Say how many lines of the listing below hold the word "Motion". Give only that number.

__AVAILABLE DATA__
※ ※ ※
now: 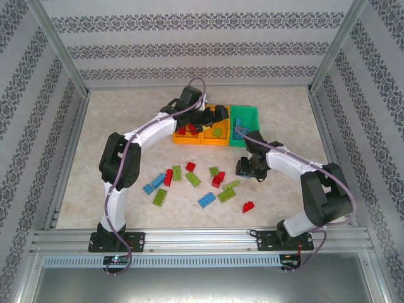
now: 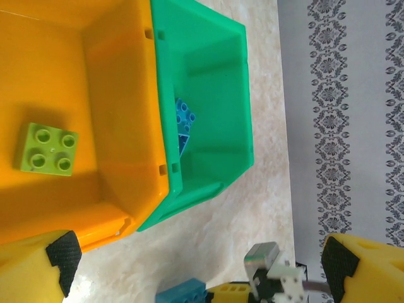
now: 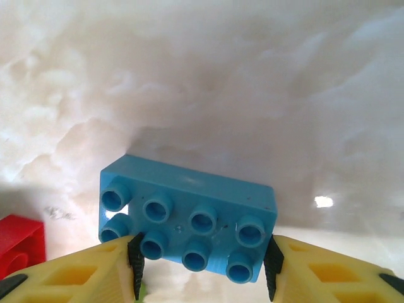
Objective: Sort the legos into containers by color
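Right gripper point(image 3: 202, 278): pads point(image 3: 135, 265) apparently clamped on blue eight-stud brick point(image 3: 189, 221), above table point(image 3: 252, 76). Left gripper point(image 2: 202, 271): spread wide, empty, over orange bin point(image 2: 113, 95) holding lime four-stud brick point(image 2: 47, 148); green bin point(image 2: 214, 76) beside holds blue bricks point(image 2: 185, 123). Top view: loose bricks point(image 1: 193, 178) scattered mid-table.

Blue brick point(image 3: 189, 224), lime brick point(image 2: 48, 148) — orange bin point(image 2: 120, 95), green bin point(image 2: 214, 82)

No readable text, labels, brands or numbers appear on anything in view.

We see glossy plastic in the orange bin point(image 2: 113, 95), green bin point(image 2: 214, 76) and blue brick point(image 3: 189, 208), a matt table point(image 1: 126, 120), metal rails point(image 1: 202, 238).
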You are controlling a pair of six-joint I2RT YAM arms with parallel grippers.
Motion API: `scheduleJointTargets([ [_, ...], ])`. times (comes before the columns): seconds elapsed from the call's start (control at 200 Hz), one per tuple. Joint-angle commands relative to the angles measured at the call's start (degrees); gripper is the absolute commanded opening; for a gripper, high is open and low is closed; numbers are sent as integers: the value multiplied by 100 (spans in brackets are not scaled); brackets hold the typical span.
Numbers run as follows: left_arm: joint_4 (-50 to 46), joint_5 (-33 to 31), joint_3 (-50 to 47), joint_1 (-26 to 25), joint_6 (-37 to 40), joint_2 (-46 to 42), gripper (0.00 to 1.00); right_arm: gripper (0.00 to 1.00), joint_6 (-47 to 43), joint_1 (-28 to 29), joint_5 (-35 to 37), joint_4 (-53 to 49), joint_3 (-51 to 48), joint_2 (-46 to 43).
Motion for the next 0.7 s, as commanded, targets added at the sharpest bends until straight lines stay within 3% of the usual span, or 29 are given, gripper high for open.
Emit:
scheduleJointTargets([
  [0.0,279,-107,-209,87,107,-361,100,58,-100,-21,111,-171,72,-325],
  [0.265,184,-326,-676,194,295,-770,100,78,612,91,-23,-189,-19,-509],
  [0.51,190,-335,-991,316,353,-968,100,84,884,259,237,-102,103,-50],
  [0.694,95,-506,-1306,370,478,-1253,100,83,874,262,437,-106,236,441],
])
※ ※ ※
__RESULT OF THIS TASK__
2